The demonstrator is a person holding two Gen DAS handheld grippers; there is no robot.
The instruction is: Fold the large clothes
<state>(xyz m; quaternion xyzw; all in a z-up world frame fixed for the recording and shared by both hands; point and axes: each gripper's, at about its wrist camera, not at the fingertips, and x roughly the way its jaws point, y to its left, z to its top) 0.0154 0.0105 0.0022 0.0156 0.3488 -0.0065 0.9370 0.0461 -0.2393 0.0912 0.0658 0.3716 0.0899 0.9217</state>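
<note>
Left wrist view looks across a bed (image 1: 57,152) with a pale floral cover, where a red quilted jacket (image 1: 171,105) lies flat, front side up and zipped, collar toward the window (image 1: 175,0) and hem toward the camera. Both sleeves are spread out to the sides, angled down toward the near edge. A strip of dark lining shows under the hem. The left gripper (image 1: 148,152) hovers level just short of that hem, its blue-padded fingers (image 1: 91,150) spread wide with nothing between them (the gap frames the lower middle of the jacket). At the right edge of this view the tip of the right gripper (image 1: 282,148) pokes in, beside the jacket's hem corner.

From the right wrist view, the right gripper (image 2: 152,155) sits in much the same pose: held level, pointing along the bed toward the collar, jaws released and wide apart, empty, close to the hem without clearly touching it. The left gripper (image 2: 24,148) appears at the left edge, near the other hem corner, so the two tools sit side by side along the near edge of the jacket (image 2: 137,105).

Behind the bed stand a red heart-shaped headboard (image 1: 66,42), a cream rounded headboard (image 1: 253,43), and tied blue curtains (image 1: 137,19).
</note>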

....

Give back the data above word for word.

The demonstrator is a person holding two Gen DAS handheld grippers; there is no robot.
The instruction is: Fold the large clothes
<state>(xyz m; quaternion xyzw; all in a z-up world frame fixed for the recording and shared by both hands; point and axes: each gripper's, at about its wrist camera, not at the fingertips, and x roughly the way its jaws point, y to its left, z to its top) 0.0154 0.0105 0.0022 0.0156 0.3488 -0.0065 0.9370 0.0461 -0.2393 0.0912 0.0658 0.3716 0.0899 0.9217</state>
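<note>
Left wrist view looks across a bed (image 1: 57,152) with a pale floral cover, where a red quilted jacket (image 1: 171,105) lies flat, front side up and zipped, collar toward the window (image 1: 175,0) and hem toward the camera. Both sleeves are spread out to the sides, angled down toward the near edge. A strip of dark lining shows under the hem. The left gripper (image 1: 148,152) hovers level just short of that hem, its blue-padded fingers (image 1: 91,150) spread wide with nothing between them (the gap frames the lower middle of the jacket). At the right edge of this view the tip of the right gripper (image 1: 282,148) pokes in, beside the jacket's hem corner.

From the right wrist view, the right gripper (image 2: 152,155) sits in much the same pose: held level, pointing along the bed toward the collar, jaws released and wide apart, empty, close to the hem without clearly touching it. The left gripper (image 2: 24,148) appears at the left edge, near the other hem corner, so the two tools sit side by side along the near edge of the jacket (image 2: 137,105).

Behind the bed stand a red heart-shaped headboard (image 1: 66,42), a cream rounded headboard (image 1: 253,43), and tied blue curtains (image 1: 137,19).
</note>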

This exercise is now done.